The first step is to get to a system that compiles… And this is not always a walk in the park. Some of the issues along the way were due to the provided toolchain, kernel source, and Mediatek specific quirks.
1. Getting the kernel to compile (in order to have new modules in the rootfs)
The kernel is released as a .tar.zst-part-aa and .tar.zst-part-ab which is not really what buildroot expects. Moreover, inside this archive, there is also the Wifi driver source. So in order for buildroot to be able to use this, some gymnastics is needed in a Makefile extension.
2. Getting the Wifi drivers to compile
Next to that, still in the same makefile extension, I’ve added a LINUX_POST_BUILD_HOOKS += LINUX_BUILD_CONNECTIVITY_CMDS as a kernel post build hook to compile the Wifi drivers. but due to some require path issues, I had to create a patch to the wifi driver makefile…
3. Building an image
Since I’m not going to have much in my image, only the rootfs, I don’t need a partition table, so Buildroot will just generate a blob with an ext4 rootfs in it that I can directly mount as a loop device.

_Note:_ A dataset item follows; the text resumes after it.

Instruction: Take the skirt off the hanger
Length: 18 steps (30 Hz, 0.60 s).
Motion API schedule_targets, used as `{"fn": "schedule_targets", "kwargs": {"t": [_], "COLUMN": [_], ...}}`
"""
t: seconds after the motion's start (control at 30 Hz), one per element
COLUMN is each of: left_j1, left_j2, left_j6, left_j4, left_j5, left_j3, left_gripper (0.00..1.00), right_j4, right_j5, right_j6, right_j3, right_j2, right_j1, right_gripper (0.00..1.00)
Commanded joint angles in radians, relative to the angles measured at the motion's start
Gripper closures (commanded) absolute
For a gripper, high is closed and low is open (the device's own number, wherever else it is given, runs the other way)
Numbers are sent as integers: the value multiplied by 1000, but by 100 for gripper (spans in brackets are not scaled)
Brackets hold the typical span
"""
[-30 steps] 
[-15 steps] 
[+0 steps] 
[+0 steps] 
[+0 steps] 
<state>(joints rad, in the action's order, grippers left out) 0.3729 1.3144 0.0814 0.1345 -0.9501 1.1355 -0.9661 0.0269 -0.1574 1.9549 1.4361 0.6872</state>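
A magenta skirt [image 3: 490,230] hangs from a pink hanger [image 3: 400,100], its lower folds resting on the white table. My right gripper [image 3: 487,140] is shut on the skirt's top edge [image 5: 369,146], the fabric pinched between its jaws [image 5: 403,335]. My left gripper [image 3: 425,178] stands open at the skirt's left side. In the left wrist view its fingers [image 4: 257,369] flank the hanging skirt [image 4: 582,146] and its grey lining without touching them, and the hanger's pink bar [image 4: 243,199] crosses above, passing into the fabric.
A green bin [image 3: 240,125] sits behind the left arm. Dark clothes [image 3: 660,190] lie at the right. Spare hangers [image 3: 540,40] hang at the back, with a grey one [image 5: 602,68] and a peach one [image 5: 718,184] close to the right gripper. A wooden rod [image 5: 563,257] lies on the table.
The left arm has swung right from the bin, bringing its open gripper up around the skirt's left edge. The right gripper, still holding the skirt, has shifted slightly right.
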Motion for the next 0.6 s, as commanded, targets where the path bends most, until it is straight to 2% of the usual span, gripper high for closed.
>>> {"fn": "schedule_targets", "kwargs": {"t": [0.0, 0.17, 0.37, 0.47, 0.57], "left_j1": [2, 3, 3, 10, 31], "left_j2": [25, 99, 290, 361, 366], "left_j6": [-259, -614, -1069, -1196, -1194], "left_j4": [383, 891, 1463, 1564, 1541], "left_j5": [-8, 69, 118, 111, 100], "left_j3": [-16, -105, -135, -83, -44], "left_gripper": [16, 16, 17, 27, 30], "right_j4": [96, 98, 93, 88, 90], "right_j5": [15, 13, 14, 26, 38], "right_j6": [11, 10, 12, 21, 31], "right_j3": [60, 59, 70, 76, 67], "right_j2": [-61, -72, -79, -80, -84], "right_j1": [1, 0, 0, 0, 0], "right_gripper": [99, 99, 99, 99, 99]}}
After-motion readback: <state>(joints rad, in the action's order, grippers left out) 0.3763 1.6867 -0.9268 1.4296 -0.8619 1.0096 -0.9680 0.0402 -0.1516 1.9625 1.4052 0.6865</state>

image buildroot-kobo.img {
hdimage {
partition-table-type="none"
}
partition rootfs {
image = "rootfs.ext4"
}
}
Running the image for the first time
I created an init script to start usb networking when my system is initialized, it helps debugging in an easy way without the quirky jumper wires when using UART.
The buildroot image needs to be placed in .buildroot/buildroot-kobo.img on the userdata partition, so I just need to start the Kobo in it’s original OS, make it act as a mass storage device, and simply copy paste my image in the right folder.

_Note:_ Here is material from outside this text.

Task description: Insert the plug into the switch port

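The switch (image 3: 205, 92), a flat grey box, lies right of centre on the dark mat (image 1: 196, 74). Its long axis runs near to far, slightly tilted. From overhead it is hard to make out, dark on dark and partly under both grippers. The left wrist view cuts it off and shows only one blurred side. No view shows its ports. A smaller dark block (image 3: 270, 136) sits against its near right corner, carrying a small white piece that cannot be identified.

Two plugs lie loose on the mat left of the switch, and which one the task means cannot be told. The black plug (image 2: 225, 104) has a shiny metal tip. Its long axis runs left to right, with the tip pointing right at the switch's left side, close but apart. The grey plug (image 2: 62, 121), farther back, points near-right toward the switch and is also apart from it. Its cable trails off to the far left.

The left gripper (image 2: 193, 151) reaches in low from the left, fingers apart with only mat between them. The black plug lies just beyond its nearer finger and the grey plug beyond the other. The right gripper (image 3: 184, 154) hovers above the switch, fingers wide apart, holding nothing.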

I have also created to init scripts to support the E-ink screen that I won’t detail here but after booting (and obviously many trials and errors that wouldn’t fit this article’s narrative), here’s what we have ![]()
Probably not the most impressive image you’ve ever seen but this is quite a win ![]()
We can connect to it with usb and see that indeed, we are now running buildroot.
# cat /etc/os-release
NAME=Buildroot
VERSION=2025.05.3-1-g85c588cdf9
ID=buildroot
VERSION_ID=2025.05.3
PRETTY_NAME="Buildroot 2025.05.3"
#
Now do Nerves!
The first step to porting Nerves on anything is to first have a working Buildroot system. Now that it’s done, I can move to the next step and try running Nerves on it. I hope I can find workarounds to any future roadblocks ahead of this. But so far so good. I’m running the latest buildroot, on a 4.9 Android kernel full of Mediatek patches so I’m sure I will have to figure some more stuff out.
Will the next picture show a working Nerves system?